In my current testing kernel, which I believe is the one with which
I captured the sole successful non-2.6.23.1 dmesg so far,
CONFIG_USB_DEBUG is on. The associated dmesg (obtained yesterday
from booting with the Flash drive connected) is attached. (The
flood of 'no version magic, tainting kernel' messages between line
600 and line 1160 are a side effect of Novell's custom environment
which I have not yet made the effort to fix; the boot scripts
attempt to detect the network card by modprobing every network
driver available until they find one which works. Here, because the
correct one fails, they wind up trying each one twice.)

The line saying:

ehci_hcd 0000:00:1d.7: Unlink after no-IRQ? Controller is probably
using the wrong IRQ.

is an indication that interrupt routing is indeed not working right.
Or possibly your EHCI controller isn't working. You could try
blacklisting or unloading ehci-hcd to see if that helps. Of course
then none of your USB devices would be able to run at high speed.

ehci-hcd is not modular in my current kernel, and if there is a way to
turn it off without its being modular I am not aware of it.

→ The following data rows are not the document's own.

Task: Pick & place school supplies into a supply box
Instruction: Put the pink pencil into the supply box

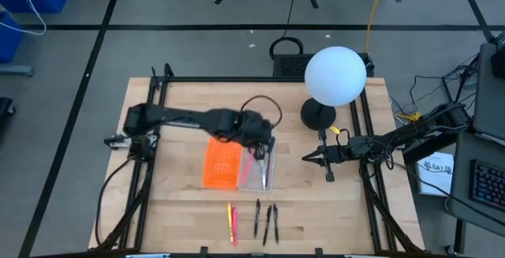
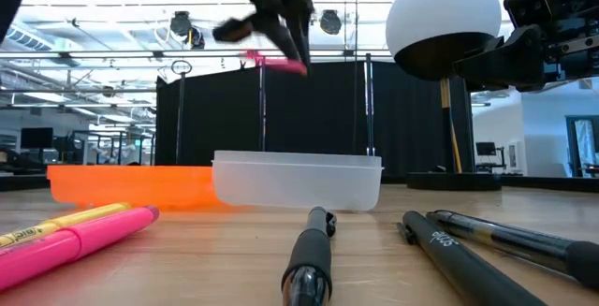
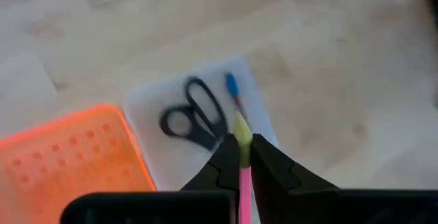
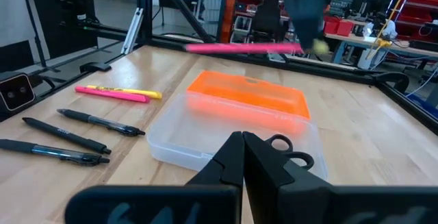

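Note:
My left gripper (image 1: 258, 138) hangs over the clear supply box (image 1: 257, 170), shut on a pink pen (image 2: 273, 60) with a yellow tip. The box rests flat on the table beside the orange perforated tray (image 1: 221, 163). Inside it lie black-handled scissors (image 3: 191, 112) and a blue-tipped pen (image 3: 233, 89). A yellow and a pink pen (image 1: 231, 222) and three black pens (image 1: 267, 222) lie on the table near its near edge. My right gripper (image 1: 310, 158) waits shut, to the right of the box, touching nothing. My left gripper pinches the pink pen close behind its yellow tip (image 3: 241, 131), between the two fingers (image 3: 222, 164). The fingers come from above, pointing down, and lie across the pen. The pen is lifted clear above the box and sits about level, its long pink body (image 4: 233, 46) sticking out to one side.
A white globe lamp (image 1: 335, 75) on a black round base (image 1: 318, 114) stands at the table's far right, with a cable loop (image 1: 264, 104) beside it. Black frame rails run along the left and right table edges. Bare wood lies between the box and the loose pens.

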`<action>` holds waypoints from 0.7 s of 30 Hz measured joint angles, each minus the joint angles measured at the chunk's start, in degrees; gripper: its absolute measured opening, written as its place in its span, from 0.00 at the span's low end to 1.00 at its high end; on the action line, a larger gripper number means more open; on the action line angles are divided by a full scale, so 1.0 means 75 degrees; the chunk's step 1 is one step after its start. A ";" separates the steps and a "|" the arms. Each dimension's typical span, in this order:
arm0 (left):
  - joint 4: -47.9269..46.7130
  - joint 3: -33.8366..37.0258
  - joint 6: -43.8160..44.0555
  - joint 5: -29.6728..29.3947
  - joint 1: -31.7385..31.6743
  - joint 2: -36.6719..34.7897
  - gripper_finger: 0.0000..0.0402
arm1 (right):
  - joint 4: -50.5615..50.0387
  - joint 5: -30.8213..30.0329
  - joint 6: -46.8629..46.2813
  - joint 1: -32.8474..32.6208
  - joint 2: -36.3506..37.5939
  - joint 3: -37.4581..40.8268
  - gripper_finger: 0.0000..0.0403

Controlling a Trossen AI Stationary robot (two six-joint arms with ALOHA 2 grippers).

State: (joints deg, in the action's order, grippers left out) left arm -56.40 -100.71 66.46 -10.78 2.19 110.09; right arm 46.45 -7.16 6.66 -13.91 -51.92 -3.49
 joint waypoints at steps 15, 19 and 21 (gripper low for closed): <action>0.0545 0.0000 -0.0448 0.0996 -0.0705 0.1609 0.05 | -0.0031 0.0000 0.0003 0.0000 0.0000 -0.0002 0.00; 0.0575 0.0000 -0.0396 0.1198 -0.0739 0.1867 0.05 | -0.0005 0.0000 0.0003 0.0000 0.0002 -0.0001 0.00; 0.0565 0.0000 -0.0386 0.1250 -0.0710 0.1952 0.05 | -0.0007 0.0000 0.0003 0.0000 0.0000 0.0001 0.00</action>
State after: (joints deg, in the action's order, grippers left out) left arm -52.16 -100.71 63.56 -1.41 -3.13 124.72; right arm 46.39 -7.16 6.68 -13.91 -51.92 -3.49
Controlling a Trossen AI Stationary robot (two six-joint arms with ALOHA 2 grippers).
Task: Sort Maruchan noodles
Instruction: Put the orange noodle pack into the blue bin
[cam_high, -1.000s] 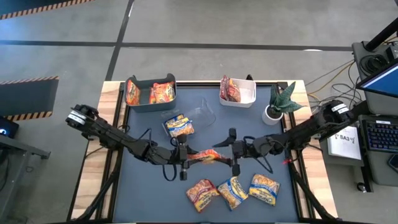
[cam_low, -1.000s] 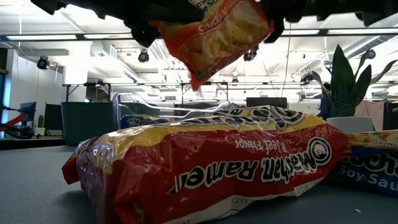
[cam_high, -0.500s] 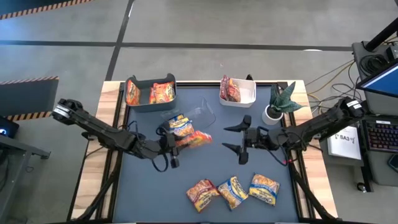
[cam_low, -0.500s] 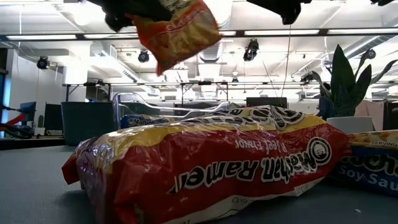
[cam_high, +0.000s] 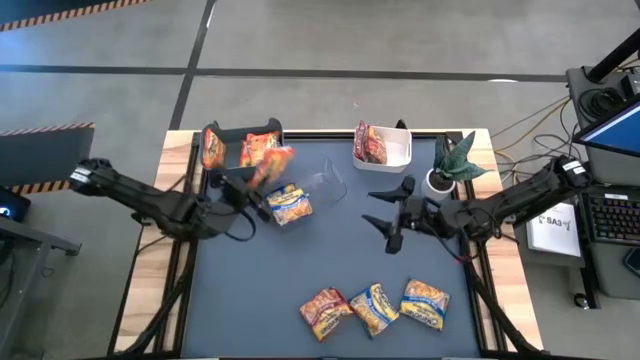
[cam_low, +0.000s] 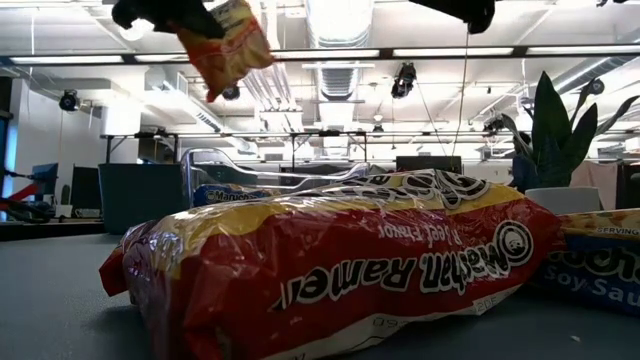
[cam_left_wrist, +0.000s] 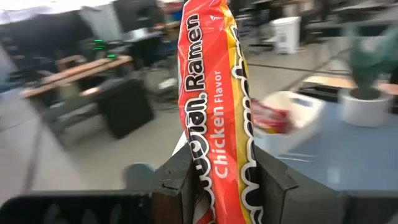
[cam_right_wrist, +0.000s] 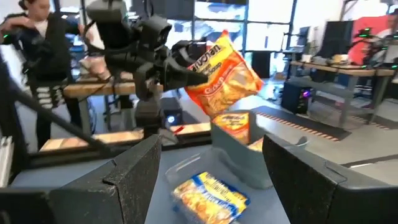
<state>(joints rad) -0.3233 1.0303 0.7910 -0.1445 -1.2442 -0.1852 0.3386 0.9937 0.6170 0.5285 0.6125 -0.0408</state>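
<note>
Bins, a plant and office gear around a dark-topped desk

The desk (cam_high: 240, 290) has a dark mat framed by pale wood edges. At its far edge stand a grey bin (cam_high: 243, 166) on the left and a white bin (cam_high: 392, 152) to the right, with a clear bin (cam_high: 322, 183) lying on the mat between them, nearer the grey one. A potted plant (cam_high: 447, 166) in a white pot stands just beside the white bin, at the far right corner. Off the right side sit a keyboard (cam_high: 612, 218) and a laptop (cam_high: 613, 128). A person (cam_right_wrist: 38, 37) stands in the room beyond.
</note>
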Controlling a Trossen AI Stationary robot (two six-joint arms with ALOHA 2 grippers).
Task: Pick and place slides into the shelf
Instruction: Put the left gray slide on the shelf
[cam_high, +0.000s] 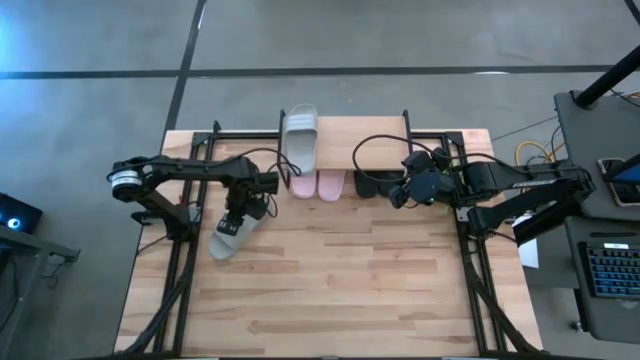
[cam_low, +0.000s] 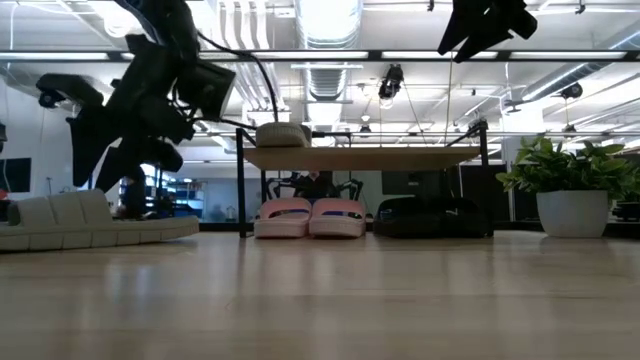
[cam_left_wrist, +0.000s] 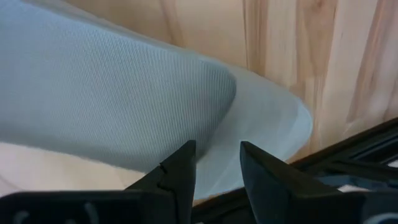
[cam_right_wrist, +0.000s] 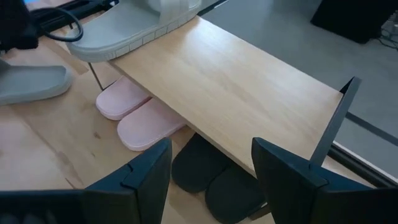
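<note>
One grey-green slide (cam_high: 232, 238) lies sole-down on the table, left of the shelf (cam_high: 365, 135). My left gripper (cam_high: 238, 218) is right over it, open by a narrow gap; the left wrist view shows the fingers (cam_left_wrist: 177, 171) above the strap (cam_left_wrist: 124, 93). The second grey-green slide (cam_high: 300, 135) rests on the shelf's plank top at its left end. The pink pair (cam_high: 318, 185) and the black pair (cam_high: 375, 183) stand on the table under the plank. My right gripper (cam_high: 400, 192) hangs open, high above the black pair (cam_right_wrist: 211, 180). My left gripper comes at the grey-green slide (cam_left_wrist: 267, 118) from above, its fingertips close over the strap's edge. I cannot tell whether they touch it. The slide lies flat on the table (cam_low: 90, 225).
Black frame rails (cam_high: 185, 250) run along the table's left and right sides. Cables (cam_high: 375, 150) loop over the shelf's right part. Bare tabletop (cam_high: 340, 290) stretches toward the near edge. A potted plant (cam_low: 575, 205) stands in the room beyond the table.
</note>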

I will have
to jump through a few hoops to be able to obtain a copy of the boot CD
with an updated kernel while not at work, but I will try to do so
sometime tomorrow.

In practical terms, I am frankly not especially bothered by the lack of
support for high-speed USB in Linux on this machine; the primary reason
I am interested in USB there at the moment, aside from a general
philosophy of "unsupported devices are bad and anything I can do to help
them become supported is good", is because getting it working would
allow me to easily get the necessary information out to be able to
properly report the other problems, with AHCI and networking.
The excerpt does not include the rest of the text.